- [What to do]
In the entries below, how many lines hold the string "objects"? Give only the number.
+ + +
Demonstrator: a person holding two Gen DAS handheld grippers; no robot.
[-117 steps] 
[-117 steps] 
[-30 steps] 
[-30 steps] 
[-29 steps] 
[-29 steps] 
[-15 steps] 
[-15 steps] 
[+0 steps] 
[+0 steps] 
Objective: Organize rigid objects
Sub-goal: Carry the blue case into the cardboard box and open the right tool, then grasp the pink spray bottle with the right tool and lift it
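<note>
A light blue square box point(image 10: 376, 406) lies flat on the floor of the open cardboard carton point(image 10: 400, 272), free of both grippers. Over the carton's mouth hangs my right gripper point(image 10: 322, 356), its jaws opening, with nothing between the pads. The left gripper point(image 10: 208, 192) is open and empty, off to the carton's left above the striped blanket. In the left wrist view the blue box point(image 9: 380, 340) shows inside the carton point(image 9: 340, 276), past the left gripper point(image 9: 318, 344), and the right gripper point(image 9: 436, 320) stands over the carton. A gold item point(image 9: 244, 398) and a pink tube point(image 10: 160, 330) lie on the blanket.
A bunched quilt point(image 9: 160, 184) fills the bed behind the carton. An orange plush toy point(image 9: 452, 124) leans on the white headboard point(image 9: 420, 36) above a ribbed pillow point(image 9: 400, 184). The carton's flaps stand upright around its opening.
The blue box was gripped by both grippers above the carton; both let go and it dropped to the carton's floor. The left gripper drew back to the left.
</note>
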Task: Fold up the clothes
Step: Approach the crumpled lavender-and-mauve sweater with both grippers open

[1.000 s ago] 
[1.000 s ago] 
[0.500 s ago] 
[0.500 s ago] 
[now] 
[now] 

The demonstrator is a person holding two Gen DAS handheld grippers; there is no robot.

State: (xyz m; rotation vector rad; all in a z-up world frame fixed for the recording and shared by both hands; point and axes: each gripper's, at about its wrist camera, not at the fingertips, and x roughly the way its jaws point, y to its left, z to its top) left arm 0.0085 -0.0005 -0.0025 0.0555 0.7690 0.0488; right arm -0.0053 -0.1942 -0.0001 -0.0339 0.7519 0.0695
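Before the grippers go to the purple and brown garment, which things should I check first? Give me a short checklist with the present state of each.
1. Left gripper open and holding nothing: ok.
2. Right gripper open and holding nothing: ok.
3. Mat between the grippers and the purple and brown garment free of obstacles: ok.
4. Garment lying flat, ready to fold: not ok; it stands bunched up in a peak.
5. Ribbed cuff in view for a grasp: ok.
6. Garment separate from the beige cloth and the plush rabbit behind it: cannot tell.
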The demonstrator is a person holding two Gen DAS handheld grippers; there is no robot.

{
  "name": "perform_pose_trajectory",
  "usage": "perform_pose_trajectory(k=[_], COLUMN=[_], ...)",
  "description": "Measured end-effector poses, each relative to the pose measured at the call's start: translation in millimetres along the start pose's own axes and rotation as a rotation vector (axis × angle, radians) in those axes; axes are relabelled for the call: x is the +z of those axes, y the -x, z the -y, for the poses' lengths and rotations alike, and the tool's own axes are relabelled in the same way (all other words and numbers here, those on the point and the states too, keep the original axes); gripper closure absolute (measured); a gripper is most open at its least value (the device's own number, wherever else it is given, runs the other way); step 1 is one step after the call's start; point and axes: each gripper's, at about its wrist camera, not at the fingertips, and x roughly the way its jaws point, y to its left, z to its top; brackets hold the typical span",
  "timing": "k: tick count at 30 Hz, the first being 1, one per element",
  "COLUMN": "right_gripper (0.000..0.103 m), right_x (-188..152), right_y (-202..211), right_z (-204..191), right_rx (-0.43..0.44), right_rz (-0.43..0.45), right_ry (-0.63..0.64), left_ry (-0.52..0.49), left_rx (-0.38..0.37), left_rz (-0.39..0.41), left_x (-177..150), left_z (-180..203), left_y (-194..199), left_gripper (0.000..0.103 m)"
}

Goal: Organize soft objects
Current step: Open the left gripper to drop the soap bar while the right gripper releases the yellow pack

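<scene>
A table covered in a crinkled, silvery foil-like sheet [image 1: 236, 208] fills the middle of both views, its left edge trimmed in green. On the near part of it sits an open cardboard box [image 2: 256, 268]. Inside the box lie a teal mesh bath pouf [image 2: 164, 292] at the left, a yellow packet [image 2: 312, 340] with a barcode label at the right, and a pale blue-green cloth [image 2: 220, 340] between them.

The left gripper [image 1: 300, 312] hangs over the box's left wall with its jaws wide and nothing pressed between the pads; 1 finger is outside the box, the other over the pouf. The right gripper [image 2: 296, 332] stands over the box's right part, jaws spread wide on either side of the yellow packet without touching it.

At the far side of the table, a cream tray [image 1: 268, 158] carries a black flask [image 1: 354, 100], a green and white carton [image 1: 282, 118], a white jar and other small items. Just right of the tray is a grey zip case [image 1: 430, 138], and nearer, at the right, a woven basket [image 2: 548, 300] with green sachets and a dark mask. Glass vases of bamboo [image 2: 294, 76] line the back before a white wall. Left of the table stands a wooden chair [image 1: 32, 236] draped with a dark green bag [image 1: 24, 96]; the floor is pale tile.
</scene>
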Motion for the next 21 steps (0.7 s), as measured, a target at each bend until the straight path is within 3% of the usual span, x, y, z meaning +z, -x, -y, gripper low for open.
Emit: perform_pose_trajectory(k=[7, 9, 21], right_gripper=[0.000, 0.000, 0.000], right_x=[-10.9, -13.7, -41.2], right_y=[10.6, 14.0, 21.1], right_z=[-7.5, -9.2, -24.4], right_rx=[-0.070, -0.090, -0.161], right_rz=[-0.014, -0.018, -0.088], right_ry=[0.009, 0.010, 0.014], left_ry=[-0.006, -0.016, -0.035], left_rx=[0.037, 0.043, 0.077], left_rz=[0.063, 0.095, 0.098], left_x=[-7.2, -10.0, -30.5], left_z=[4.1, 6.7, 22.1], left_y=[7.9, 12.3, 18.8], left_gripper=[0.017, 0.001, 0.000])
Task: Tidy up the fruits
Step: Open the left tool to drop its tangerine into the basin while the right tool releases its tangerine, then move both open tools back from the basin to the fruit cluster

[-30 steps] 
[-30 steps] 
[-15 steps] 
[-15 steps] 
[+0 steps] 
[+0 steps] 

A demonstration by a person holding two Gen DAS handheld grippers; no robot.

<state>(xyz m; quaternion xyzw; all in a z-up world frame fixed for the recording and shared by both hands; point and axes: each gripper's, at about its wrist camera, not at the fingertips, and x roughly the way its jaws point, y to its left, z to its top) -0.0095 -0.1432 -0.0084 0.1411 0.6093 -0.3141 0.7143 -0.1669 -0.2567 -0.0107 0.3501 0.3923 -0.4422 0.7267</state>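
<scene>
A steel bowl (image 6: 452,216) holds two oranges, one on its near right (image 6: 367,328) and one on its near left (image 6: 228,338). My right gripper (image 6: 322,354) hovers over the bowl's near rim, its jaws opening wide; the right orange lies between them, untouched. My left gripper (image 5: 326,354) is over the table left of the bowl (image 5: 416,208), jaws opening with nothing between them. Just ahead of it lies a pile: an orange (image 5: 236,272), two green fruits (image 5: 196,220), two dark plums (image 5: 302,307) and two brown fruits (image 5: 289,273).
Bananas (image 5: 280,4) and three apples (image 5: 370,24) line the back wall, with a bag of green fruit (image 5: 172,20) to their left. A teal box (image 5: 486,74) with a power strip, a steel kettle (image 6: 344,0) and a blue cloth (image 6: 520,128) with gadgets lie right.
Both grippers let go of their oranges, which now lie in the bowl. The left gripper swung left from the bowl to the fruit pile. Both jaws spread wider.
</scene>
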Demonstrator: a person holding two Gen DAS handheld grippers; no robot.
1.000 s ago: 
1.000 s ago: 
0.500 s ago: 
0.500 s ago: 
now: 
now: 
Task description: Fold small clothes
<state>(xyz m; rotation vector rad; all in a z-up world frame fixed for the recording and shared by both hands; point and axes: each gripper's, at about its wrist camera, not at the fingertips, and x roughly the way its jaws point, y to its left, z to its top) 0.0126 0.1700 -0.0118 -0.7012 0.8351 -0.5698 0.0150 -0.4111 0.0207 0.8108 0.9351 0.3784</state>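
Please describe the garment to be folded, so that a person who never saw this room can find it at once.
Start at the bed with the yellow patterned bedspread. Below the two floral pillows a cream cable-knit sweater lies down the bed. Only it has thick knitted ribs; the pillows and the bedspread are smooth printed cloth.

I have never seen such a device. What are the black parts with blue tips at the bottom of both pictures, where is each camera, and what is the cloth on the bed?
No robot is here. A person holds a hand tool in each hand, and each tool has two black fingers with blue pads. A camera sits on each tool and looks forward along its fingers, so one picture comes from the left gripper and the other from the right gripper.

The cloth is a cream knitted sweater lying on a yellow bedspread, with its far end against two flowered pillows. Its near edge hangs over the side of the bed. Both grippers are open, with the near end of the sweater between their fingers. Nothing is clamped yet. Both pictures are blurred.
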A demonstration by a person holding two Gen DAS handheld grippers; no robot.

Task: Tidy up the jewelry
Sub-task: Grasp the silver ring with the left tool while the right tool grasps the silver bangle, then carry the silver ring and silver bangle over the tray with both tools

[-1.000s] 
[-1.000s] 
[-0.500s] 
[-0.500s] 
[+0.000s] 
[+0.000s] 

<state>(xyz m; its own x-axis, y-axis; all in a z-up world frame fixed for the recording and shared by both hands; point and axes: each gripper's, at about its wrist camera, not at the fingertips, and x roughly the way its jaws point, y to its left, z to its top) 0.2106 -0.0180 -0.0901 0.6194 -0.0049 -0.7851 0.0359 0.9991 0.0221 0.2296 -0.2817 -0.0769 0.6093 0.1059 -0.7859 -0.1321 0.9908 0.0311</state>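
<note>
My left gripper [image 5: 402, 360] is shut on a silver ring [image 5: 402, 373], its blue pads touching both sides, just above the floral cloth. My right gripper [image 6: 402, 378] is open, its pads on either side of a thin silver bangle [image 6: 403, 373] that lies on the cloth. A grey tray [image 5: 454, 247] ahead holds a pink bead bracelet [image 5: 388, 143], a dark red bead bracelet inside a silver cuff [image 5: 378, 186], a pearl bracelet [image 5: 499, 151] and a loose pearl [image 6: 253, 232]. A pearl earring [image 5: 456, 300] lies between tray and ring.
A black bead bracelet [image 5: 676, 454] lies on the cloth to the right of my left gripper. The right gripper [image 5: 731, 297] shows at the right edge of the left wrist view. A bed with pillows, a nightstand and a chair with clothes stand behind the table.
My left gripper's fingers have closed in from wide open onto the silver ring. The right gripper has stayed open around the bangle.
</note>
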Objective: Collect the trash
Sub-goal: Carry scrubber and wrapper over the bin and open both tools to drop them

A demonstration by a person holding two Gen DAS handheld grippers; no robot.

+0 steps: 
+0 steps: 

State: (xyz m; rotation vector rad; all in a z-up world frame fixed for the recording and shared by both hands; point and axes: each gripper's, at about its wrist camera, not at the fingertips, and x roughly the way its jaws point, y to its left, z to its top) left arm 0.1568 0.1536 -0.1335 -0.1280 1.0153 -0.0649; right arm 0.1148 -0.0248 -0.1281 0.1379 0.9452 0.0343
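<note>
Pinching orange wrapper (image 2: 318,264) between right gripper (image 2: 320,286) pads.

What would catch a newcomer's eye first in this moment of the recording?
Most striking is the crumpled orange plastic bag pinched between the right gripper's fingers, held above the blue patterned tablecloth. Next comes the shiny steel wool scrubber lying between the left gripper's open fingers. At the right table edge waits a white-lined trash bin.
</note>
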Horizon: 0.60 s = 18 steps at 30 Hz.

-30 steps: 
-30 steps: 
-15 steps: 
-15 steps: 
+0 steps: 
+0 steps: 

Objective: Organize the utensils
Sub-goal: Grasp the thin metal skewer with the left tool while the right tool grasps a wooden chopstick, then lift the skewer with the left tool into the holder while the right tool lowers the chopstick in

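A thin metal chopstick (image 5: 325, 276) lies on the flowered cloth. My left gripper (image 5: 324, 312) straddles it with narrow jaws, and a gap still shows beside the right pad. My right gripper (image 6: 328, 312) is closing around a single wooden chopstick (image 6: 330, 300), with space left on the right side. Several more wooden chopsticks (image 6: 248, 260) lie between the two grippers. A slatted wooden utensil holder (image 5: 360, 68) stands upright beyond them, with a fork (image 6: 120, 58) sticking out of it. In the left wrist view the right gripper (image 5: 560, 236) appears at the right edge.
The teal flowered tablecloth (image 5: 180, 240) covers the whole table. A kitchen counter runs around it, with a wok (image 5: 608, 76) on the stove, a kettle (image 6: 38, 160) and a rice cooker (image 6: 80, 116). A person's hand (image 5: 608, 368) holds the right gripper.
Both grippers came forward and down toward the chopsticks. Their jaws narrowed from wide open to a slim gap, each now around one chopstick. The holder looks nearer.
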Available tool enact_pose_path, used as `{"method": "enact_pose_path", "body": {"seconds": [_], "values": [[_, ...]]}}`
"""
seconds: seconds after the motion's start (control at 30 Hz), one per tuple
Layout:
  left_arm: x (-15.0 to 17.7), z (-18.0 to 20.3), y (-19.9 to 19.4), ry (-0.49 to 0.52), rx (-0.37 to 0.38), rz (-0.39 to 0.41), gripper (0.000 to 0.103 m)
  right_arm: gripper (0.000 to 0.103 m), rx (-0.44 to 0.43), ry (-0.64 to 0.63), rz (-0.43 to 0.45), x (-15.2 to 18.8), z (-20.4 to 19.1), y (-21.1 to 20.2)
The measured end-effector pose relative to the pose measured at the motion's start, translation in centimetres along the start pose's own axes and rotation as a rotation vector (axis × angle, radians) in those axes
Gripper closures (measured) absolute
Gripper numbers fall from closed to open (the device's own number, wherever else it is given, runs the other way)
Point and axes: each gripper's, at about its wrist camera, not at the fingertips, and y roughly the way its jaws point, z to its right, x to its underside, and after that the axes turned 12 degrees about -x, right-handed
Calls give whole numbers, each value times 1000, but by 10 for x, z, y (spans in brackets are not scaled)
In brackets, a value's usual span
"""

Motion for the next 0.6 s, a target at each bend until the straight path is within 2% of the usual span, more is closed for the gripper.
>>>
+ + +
- [Written answer]
2